Awhile back I wrote about how important it is to have a great scale, like the OXO Good Grips Scale, and to weigh ingredients for consistent results. As you’ve probably experienced, Americans seldom give weights in recipes, but in the UK, they almost always do. Well, over at Lifehacker, someone named Jesseg came up with an amazingly simple, yet inciteful, idea…when looking for recipes, search using google.co.uk, rather than google.com and the recipes you find will almost always have weights…just make sure you remember to convert Celsius to Fahrenheit, or your stuff may never get done!

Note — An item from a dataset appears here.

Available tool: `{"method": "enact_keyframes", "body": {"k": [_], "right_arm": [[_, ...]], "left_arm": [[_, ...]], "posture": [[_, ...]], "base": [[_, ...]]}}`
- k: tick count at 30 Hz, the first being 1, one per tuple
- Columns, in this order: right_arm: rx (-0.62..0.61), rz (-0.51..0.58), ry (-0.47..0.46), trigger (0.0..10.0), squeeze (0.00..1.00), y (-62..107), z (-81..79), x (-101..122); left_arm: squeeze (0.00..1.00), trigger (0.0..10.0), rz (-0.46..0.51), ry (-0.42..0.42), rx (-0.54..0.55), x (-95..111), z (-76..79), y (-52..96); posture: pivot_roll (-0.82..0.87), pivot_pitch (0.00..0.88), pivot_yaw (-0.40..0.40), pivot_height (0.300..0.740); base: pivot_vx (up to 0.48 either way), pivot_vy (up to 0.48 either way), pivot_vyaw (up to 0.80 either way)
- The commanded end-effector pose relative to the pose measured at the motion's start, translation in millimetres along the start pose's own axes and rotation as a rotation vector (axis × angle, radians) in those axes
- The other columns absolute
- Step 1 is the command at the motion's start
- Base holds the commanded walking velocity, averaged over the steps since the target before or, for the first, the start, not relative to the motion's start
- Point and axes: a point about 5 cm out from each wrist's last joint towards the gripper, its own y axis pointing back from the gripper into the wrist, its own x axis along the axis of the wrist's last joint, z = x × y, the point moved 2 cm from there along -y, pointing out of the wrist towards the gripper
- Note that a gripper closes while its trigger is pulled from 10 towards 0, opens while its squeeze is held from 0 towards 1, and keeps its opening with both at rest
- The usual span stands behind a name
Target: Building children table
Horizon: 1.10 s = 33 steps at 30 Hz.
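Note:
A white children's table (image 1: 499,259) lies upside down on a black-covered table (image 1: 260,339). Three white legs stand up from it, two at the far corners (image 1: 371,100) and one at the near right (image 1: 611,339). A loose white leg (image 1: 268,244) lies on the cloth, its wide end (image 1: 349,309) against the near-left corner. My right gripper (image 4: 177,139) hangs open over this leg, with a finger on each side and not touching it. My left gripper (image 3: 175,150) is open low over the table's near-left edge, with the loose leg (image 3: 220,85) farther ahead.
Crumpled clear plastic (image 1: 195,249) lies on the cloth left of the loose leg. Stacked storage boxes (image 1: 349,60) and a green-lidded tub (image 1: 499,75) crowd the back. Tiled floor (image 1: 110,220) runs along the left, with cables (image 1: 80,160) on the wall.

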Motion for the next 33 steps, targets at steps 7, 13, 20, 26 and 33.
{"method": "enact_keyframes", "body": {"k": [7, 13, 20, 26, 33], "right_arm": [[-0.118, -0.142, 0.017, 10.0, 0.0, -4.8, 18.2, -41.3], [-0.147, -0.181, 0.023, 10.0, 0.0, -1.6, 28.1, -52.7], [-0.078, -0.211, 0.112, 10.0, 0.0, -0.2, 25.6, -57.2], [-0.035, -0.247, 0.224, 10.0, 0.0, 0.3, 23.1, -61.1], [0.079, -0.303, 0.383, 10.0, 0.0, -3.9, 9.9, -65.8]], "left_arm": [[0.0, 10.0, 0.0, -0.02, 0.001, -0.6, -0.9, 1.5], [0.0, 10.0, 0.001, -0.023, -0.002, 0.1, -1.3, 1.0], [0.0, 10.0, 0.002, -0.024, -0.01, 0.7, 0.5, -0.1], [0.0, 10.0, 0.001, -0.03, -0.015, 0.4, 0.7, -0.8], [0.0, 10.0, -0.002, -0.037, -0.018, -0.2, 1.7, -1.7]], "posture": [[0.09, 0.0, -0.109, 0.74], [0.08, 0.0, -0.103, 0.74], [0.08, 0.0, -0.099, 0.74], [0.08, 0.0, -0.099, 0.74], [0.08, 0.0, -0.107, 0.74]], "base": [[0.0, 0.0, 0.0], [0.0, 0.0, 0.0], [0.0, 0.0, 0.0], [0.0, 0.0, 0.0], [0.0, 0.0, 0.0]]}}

I use tomato paste quite often in recipes to thicken up and give great flavor to pasta sauces, chili and soups, but seldom (and by seldom, I mean never) need an entire can at once. Simple solution…take an approx. 8″ square piece of plastic wrap, drop a 1 tablespoon dollop in the center and fold up the sides and twist closed. Stick these in a freezer bag and place in the toaster (just kidding…in the freezer), and, in the future, when a recipe calls for tomato paste, unwrap what you need (each one weighs about 1/2 oz.) and drop them in…it works great and there’s no waste. And, since they look like little hearts, they also make a somewhat disgusting Valentine’s Day gift.